▶ Work instructions: Write out all the entries below without any change.

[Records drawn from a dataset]
________________

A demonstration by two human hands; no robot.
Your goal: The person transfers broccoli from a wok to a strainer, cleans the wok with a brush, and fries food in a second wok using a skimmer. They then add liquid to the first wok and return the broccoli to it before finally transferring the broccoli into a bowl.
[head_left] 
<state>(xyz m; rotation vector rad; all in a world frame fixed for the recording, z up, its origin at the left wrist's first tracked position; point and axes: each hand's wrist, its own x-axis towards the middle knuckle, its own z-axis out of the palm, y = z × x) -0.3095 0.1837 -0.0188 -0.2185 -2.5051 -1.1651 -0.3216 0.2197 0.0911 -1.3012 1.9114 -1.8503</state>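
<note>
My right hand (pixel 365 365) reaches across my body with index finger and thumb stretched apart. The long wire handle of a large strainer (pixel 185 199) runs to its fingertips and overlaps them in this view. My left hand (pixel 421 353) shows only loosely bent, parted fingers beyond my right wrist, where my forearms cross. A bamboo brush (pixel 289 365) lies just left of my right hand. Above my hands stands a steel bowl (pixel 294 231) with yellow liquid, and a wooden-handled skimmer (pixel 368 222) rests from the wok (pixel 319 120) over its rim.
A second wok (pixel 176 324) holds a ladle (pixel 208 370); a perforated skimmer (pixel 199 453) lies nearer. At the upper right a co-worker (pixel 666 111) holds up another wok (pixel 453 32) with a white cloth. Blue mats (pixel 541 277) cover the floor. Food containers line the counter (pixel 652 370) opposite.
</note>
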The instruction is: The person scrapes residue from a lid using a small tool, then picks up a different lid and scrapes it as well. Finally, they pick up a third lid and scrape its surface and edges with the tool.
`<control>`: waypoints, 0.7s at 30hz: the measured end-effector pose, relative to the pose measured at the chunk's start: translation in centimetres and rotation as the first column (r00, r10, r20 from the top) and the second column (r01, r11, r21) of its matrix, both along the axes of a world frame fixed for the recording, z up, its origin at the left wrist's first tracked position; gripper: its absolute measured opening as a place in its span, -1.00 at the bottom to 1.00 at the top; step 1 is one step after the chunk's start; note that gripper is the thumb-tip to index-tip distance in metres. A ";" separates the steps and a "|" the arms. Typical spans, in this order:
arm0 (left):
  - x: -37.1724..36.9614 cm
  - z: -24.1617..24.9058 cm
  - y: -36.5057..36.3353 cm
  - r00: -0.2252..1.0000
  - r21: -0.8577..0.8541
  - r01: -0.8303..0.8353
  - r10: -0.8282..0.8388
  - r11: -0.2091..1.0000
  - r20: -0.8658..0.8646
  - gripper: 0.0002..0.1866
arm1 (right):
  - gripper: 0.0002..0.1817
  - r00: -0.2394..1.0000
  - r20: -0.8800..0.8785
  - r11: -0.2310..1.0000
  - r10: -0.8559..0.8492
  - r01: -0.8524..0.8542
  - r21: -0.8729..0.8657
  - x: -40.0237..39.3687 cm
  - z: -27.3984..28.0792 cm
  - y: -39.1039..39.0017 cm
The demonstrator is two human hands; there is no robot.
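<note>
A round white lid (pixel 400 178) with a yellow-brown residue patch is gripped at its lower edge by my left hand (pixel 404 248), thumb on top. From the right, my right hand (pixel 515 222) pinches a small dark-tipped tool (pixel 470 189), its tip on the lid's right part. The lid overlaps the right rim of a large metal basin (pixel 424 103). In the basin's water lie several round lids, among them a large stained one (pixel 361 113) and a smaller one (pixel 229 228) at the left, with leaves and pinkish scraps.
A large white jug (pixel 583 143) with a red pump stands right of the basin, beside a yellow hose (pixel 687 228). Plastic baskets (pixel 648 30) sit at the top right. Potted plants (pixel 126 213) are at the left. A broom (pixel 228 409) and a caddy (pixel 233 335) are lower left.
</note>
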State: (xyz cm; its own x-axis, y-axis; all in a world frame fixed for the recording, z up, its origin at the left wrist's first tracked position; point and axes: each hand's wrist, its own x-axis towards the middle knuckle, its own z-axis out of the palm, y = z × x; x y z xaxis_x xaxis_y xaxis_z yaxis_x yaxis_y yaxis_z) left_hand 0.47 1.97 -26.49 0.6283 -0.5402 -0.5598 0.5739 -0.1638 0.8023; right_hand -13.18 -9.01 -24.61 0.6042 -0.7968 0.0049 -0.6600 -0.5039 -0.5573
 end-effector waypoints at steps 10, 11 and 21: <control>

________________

▶ Answer to the problem:
A demonstration by two human hands; no robot.
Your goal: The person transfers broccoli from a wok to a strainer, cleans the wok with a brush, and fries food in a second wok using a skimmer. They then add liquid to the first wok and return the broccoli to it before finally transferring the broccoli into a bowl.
[head_left] 
<state>(xyz m; rotation vector rad; all in a world frame fixed for the recording, z up, its origin at the left wrist's first tracked position; point and axes: each hand's wrist, its own x-axis towards the middle knuckle, its own z-axis out of the palm, y = z × x) -0.3095 0.1837 -0.0188 -0.2185 -2.5051 -1.1651 -0.3216 0.2197 0.0911 -1.3012 1.9114 -1.8503</state>
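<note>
My right hand (pixel 365 365) reaches across my body with index finger and thumb stretched apart. The long wire handle of a large strainer (pixel 185 199) runs to its fingertips and overlaps them in this view. My left hand (pixel 421 353) shows only loosely bent, parted fingers beyond my right wrist, where my forearms cross. A bamboo brush (pixel 289 365) lies just left of my right hand. Above my hands stands a steel bowl (pixel 294 231) with yellow liquid, and a wooden-handled skimmer (pixel 368 222) rests from the wok (pixel 319 120) over its rim.
A second wok (pixel 176 324) holds a ladle (pixel 208 370); a perforated skimmer (pixel 199 453) lies nearer. At the upper right a co-worker (pixel 666 111) holds up another wok (pixel 453 32) with a white cloth. Blue mats (pixel 541 277) cover the floor. Food containers line the counter (pixel 652 370) opposite.
</note>
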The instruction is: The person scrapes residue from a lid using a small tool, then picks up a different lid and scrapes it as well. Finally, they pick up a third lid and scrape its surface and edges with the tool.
`<control>`: waypoints, 0.7s at 30hz: the measured end-effector pose, relative to the pose measured at the chunk's start: translation in centimetres and rotation as the first column (r00, r10, r20 from the top) and the second column (r01, r11, r21) of its matrix, both along the axes of a world frame fixed for the recording, z up, its origin at the left wrist's first tracked position; gripper: its absolute measured opening as a place in its span, -1.00 at the bottom to 1.00 at the top; step 1 is one step after the chunk's start; note that gripper is the thumb-tip to index-tip distance in metres. A ";" separates the steps and a "|" the arms. Typical spans, in this order:
arm0 (left):
  - x: -37.1724..36.9614 cm
  - z: -24.1617..24.9058 cm
  - y: -36.5057..36.3353 cm
  - r00: -0.2252..1.0000
  - r21: -0.8577..0.8541
  - r01: -0.8303..0.8353
  - r10: -0.8282..0.8388
  - r11: -0.2091..1.0000
  - r20: -0.8658..0.8646
  - gripper: 0.0002..0.1866
arm1 (right):
  - gripper: 0.0002..0.1817
  - r00: -0.2394..1.0000
  - r20: -0.8800..0.8785
  - r11: -0.2310..1.0000
  - r10: -0.8559..0.8492
  - r01: -0.8524..0.8542
  - r21: -0.8729..0.8657
  - x: -40.0237..39.3687 cm
  - z: -27.3984..28.0792 cm
  - y: -39.1039..39.0017 cm
The demonstrator is two human hands; there is no robot.
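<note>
A round white lid (pixel 400 178) with a yellow-brown residue patch is gripped at its lower edge by my left hand (pixel 404 248), thumb on top. From the right, my right hand (pixel 515 222) pinches a small dark-tipped tool (pixel 470 189), its tip on the lid's right part. The lid overlaps the right rim of a large metal basin (pixel 424 103). In the basin's water lie several round lids, among them a large stained one (pixel 361 113) and a smaller one (pixel 229 228) at the left, with leaves and pinkish scraps.
A large white jug (pixel 583 143) with a red pump stands right of the basin, beside a yellow hose (pixel 687 228). Plastic baskets (pixel 648 30) sit at the top right. Potted plants (pixel 126 213) are at the left. A broom (pixel 228 409) and a caddy (pixel 233 335) are lower left.
</note>
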State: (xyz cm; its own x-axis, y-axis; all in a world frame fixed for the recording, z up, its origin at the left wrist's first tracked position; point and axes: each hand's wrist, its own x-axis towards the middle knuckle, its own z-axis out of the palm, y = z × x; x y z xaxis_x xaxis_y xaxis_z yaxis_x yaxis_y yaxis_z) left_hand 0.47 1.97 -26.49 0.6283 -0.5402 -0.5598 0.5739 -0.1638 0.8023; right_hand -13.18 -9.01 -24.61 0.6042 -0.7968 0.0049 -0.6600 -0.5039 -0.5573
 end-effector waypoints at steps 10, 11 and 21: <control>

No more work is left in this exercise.